Extracted data entries
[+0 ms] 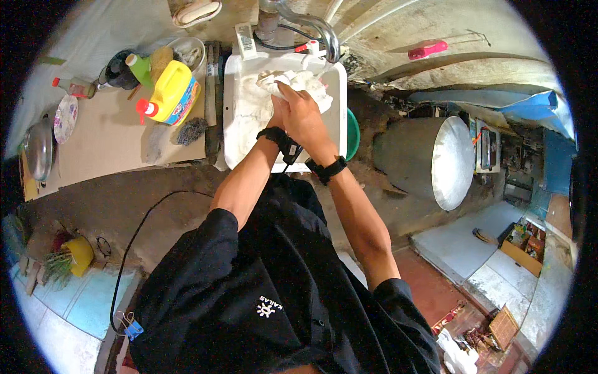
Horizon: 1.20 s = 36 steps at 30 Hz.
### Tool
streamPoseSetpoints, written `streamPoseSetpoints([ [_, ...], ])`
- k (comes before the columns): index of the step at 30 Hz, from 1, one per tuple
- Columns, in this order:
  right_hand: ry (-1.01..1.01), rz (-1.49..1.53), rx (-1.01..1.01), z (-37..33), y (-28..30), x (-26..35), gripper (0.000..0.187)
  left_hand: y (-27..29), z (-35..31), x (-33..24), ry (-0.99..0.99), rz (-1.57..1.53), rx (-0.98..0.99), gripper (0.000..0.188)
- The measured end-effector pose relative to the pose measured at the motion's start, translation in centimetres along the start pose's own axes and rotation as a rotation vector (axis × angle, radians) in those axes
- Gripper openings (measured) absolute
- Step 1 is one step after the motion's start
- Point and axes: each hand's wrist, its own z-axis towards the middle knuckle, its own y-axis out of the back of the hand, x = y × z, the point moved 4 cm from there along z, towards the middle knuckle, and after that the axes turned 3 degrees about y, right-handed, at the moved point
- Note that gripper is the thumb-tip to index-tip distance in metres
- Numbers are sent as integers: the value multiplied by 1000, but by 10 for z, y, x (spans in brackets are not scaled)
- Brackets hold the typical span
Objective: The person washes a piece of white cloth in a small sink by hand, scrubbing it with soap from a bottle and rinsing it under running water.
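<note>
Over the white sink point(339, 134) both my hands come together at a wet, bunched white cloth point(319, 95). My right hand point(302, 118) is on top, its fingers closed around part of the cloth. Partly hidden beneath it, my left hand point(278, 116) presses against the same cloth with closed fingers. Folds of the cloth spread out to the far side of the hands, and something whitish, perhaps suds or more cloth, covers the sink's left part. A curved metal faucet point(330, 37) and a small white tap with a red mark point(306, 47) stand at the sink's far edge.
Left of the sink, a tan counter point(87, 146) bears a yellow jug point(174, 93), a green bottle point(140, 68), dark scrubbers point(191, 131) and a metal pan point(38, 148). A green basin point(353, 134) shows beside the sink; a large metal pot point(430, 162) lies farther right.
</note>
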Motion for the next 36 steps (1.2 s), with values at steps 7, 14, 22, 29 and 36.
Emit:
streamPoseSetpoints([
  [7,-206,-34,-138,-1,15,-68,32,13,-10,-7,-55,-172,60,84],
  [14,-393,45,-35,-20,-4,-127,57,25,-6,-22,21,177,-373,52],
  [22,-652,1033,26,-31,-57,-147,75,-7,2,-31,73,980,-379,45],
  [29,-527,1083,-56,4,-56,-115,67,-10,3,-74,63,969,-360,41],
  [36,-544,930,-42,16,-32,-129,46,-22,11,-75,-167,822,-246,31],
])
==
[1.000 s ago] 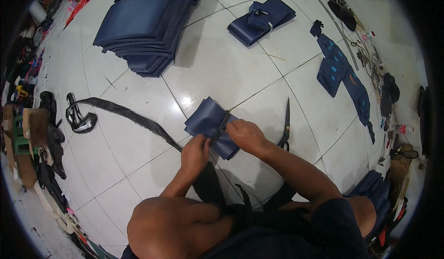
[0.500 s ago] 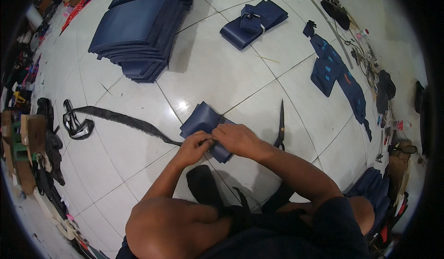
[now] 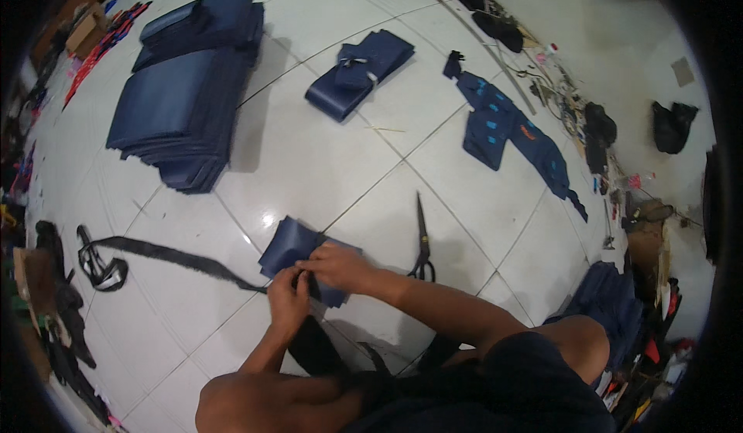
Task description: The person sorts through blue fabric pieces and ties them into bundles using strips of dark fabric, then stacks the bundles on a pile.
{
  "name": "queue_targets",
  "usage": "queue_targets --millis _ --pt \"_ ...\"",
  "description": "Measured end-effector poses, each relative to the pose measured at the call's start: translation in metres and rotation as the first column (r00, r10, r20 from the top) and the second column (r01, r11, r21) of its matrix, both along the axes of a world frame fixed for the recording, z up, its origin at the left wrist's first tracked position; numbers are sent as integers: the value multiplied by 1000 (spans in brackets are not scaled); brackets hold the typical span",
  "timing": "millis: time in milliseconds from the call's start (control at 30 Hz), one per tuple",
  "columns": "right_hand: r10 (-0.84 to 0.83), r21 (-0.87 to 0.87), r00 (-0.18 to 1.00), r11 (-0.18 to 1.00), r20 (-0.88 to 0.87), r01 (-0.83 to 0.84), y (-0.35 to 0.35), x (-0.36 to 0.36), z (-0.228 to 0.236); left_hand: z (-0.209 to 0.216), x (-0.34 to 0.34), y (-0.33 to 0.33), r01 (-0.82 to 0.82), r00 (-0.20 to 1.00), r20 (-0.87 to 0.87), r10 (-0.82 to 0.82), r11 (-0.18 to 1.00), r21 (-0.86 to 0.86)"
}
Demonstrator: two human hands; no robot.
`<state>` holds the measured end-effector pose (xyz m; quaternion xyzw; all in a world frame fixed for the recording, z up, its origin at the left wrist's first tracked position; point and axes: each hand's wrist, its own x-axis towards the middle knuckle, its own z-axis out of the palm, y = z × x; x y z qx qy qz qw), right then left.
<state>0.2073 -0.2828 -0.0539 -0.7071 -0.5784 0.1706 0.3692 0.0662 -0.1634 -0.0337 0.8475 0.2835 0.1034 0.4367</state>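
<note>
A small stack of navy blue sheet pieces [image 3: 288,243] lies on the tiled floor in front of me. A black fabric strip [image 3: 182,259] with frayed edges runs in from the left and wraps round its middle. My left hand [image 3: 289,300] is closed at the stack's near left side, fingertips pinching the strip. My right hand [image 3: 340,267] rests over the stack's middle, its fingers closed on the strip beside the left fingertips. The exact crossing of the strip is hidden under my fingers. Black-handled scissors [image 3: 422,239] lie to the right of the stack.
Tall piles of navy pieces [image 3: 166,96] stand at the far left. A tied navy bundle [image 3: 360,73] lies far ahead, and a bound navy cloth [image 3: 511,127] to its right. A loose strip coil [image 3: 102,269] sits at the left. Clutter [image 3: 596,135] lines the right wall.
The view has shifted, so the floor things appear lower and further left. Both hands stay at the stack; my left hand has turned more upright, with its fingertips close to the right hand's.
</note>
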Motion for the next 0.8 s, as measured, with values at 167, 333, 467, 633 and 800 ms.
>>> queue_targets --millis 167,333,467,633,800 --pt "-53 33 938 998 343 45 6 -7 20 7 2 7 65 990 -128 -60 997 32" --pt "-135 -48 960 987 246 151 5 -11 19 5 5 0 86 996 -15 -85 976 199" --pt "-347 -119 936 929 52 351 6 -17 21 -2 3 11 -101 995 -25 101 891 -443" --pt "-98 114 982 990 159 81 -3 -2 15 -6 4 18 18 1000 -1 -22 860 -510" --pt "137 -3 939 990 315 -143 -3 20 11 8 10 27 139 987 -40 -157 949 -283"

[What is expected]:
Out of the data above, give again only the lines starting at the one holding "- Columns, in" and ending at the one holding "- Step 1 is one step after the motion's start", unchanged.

[Task output]:
- Columns, in this order:
  right_hand: ry (-1.01..1.01), rz (-1.49..1.53), rx (-1.01..1.01), z (-37..33), y (-28..30), x (-26..35), gripper (0.000..0.187)
  left_hand: y (-27..29), z (-35..31), x (-33..24), ry (-0.99..0.99), rz (-1.57..1.53), rx (-0.98..0.99), gripper (0.000..0.188)
- The measured end-effector pose relative to the pose measured at the motion's start, translation in centimetres along the start pose's own axes and rotation as a rotation vector (axis × angle, radians) in those axes
- Gripper openings (measured) absolute
- Step 1 is one step after the motion's start

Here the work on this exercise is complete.